TO DO: Each line of the entries that mentions the string "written" needs to be reported.

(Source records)
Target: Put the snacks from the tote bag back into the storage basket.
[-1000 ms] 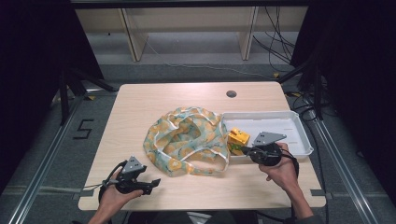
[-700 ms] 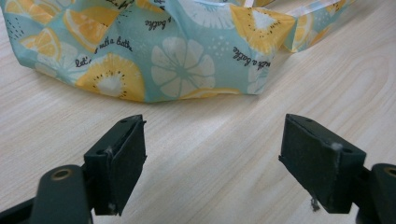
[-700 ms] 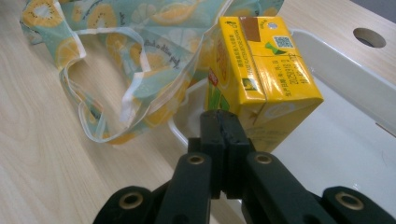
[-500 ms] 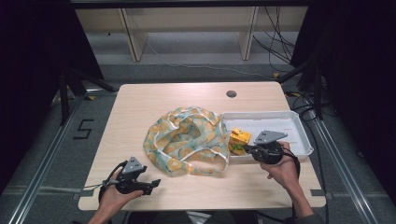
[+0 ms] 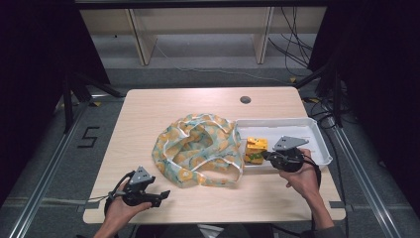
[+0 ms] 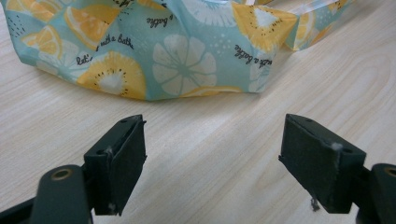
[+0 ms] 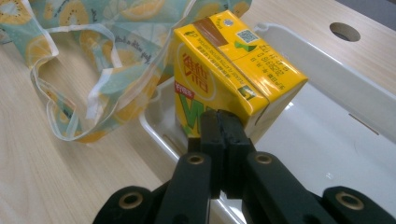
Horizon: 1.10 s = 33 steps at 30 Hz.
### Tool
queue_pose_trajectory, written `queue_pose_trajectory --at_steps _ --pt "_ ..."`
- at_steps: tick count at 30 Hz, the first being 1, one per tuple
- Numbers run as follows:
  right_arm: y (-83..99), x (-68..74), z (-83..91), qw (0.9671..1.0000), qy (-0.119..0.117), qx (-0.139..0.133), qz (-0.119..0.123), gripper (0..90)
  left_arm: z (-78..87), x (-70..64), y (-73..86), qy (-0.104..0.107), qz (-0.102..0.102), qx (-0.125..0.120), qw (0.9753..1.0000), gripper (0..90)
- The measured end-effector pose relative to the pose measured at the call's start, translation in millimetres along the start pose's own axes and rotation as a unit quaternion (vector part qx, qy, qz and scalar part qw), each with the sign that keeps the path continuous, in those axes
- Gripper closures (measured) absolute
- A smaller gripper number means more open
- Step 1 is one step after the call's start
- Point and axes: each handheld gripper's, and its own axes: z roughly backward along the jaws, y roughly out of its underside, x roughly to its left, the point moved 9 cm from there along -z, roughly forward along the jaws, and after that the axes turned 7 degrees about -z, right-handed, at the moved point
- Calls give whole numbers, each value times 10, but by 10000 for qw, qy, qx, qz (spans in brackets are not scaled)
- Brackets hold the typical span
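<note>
High view first: a pale wooden table with a round hole near its far edge, and in the middle a crumpled fabric bag printed with orange and lemon slices on light blue. Just to its right sits a white tray, the bag's edge touching the tray's left end. Inside that left end stands a yellow drink carton. The right gripper, held in the person's right hand, points left at the carton from the tray's near side. Over at the near left corner, the left gripper sits low over bare wood in the left hand, aimed right, near the bag's near edge but clear of it.

Left gripper view now: the two black jaws stand wide apart, nothing between them but wood grain. Ahead lies the bag (you can read cursive lettering on the print), its folded bottom edge resting on the table, apart from the jaws.

Right gripper view: here the jaws are pressed together, tips right up against the front lower face of the carton, gripping nothing that I can make out. The carton stands in the tray, close to its left corner. The bag spreads to the left, its white-trimmed opening lying on the table and against the tray's rim. The hole shows at top right.
</note>
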Motion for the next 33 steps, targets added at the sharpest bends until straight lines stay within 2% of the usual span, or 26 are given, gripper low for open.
queue_pose_trajectory --at_steps 1,3,4,6,9,12,14,16,18,19,20,21,22,24,25,27,29,30,31,32,33 --pt "12 13 2 9999 -68 67 -58 900 -1 0 -1 3 2 0 10000 219" --pt "3 -21 1 10000 49 -14 -39 900 -3 3 0 -5 -13 4 10000 219" --pt "14 -17 -2 10000 18 36 -91 900 -2 4 3 -5 -17 17 10000 219" --pt "2 -52 1 10000 63 -28 4 900 -2 3 2 -6 -10 13 10000 219" --pt "8 -35 16 9999 13 -24 -140 898 3 12 -2 -17 -85 2 10000 219" --pt "-8 -1 27 9999 -13 -68 -95 885 6 15 -3 -19 -80 4 10000 219" --pt "-10 83 36 9998 -119 -35 -129 867 9 20 -2 -29 -91 6 10000 219" --pt "-35 125 39 9998 -138 -119 -69 846 13 21 -3 -29 -85 4 10000 219" --pt "-53 184 37 9994 -282 -155 -100 816 12 17 -1 -25 -17 -3 10000 219" --pt "-65 190 43 9994 -257 -209 -78 797 17 23 0 -26 -56 7 10000 219" --pt "-68 213 43 9992 -301 -204 -134 774 8 15 -16 -34 1 -76 10000 219" --pt "-67 224 50 9992 -298 -200 -178 757 17 29 -7 -34 -86 -17 10000 220" --pt "-66 240 49 9990 -325 -202 -230 736 1 14 -28 -44 51 -130 9999 219" --pt "-71 247 38 9989 -304 -268 -229 701 5 19 -22 -54 30 -91 9999 219" --pt "-63 264 36 9987 -354 -238 -269 681 -7 14 -25 -80 112 -144 9998 219" --pt "-51 305 26 9980 -381 -229 -450 631 6 19 -8 -43 5 -6 10000 219" --pt "-33 375 30 9973 -419 -175 -584 590 1 10 -22 -45 -3 -54 10000 219" --pt "-40 363 29 9980 -353 -218 -467 567 -2 11 -28 -63 11 -68 10000 219" --pt "-43 370 16 9981 -310 -269 -459 550 6 18 -18 -44 -63 -8 10000 219" --pt "-39 382 10 9981 -324 -274 -440 533 -2 15 -23 -49 -14 -48 10000 219" --pt "-22 415 12 9971 -327 -249 -645 518 -7 18 -18 -52 -10 -46 10000 219"
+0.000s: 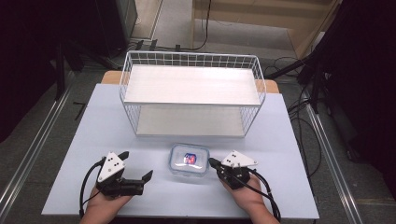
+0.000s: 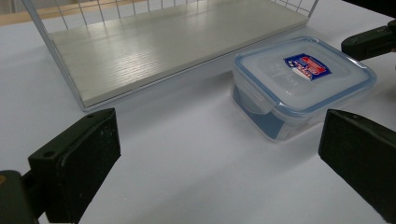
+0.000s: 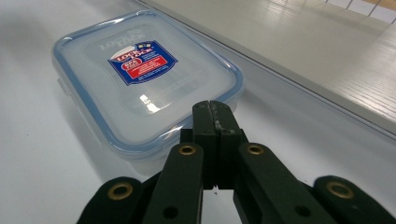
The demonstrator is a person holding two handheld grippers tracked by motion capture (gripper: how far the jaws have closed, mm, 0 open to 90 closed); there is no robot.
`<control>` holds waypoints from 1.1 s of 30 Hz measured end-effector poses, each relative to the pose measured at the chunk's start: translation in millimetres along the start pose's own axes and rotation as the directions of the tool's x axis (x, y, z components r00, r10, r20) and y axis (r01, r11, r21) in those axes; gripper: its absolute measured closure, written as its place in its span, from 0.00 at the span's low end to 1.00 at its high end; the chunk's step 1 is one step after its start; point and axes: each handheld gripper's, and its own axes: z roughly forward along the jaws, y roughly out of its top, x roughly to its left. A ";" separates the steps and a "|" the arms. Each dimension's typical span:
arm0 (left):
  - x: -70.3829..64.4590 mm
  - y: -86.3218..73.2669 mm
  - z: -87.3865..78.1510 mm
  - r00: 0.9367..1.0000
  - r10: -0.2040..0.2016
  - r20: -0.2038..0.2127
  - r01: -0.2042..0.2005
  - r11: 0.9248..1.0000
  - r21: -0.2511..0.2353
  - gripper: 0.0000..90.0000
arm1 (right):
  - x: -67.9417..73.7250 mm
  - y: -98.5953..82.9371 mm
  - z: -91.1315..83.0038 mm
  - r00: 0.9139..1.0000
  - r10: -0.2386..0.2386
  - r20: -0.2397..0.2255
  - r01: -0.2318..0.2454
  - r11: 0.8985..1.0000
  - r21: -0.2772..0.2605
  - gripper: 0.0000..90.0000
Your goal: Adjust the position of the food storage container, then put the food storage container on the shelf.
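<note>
A lidded box [image 1: 188, 160] is seen on the tabletop [image 1: 93, 135], just in front of a wire shelf [image 1: 191, 86]. The left hand-held gripper [image 1: 135, 164] is held to the box's left, apart from it, with its jaws spread wide and nothing between them. The right hand-held gripper [image 1: 212, 162] is held at the box's right edge, its jaws pressed together on nothing.
</note>
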 end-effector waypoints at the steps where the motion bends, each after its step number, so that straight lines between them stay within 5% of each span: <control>1: 0.4 0.0 0.1 1.000 -0.002 -0.001 0.002 1.000 0.000 0.00 | 0.6 0.3 0.1 1.000 -0.005 0.003 0.005 1.000 0.001 1.00; 4: 1.8 0.1 1.5 1.000 -0.016 0.010 0.016 1.000 0.006 0.00 | -0.2 0.8 -3.5 1.000 -0.001 0.008 0.001 1.000 -0.010 1.00; 10: 3.2 0.1 11.4 0.996 -0.068 0.055 0.066 0.997 0.027 0.02 | -5.9 5.5 -18.9 0.995 0.104 0.001 -0.104 0.993 -0.064 1.00; 15: 1.9 6.3 22.2 0.993 -0.082 0.080 0.080 0.996 0.031 0.04 | -6.6 6.8 -22.4 0.980 0.197 -0.025 -0.198 0.977 -0.081 0.88; 20: -3.2 10.2 39.3 0.987 -0.107 0.122 0.102 0.994 0.050 0.06 | -1.3 6.0 -21.4 0.959 0.278 -0.060 -0.282 0.957 -0.064 0.62; 27: -6.8 9.2 71.6 0.968 -0.172 0.181 0.153 0.981 0.116 0.10 | 6.8 7.7 -11.5 0.939 0.340 -0.058 -0.342 0.940 -0.015 0.43; 33: -2.9 7.7 84.4 0.928 -0.281 0.244 0.249 0.956 0.153 0.16 | 7.6 6.1 2.5 0.921 0.384 -0.065 -0.383 0.923 0.024 0.38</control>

TASK RESPONSE:
queue_pose_trajectory, written `queue_pose_trajectory --at_steps _ --pt "_ ..."`
`<control>` holds waypoints from 1.1 s of 30 Hz measured end-effector poses, each relative to the pose measured at the chunk's start: translation in millimetres along the start pose's own axes and rotation as the directions of the tool's x axis (x, y, z components r00, r10, r20) and y axis (r01, r11, r21) in those axes; gripper: its absolute measured closure, written as its place in its span, from 0.00 at the span's low end to 1.00 at its high end; the chunk's step 1 is one step after its start; point and axes: each handheld gripper's, and its own axes: z roughly forward along the jaws, y roughly out of its top, x roughly to its left. A ";" separates the steps and a "|" the arms. Each dimension's typical span:

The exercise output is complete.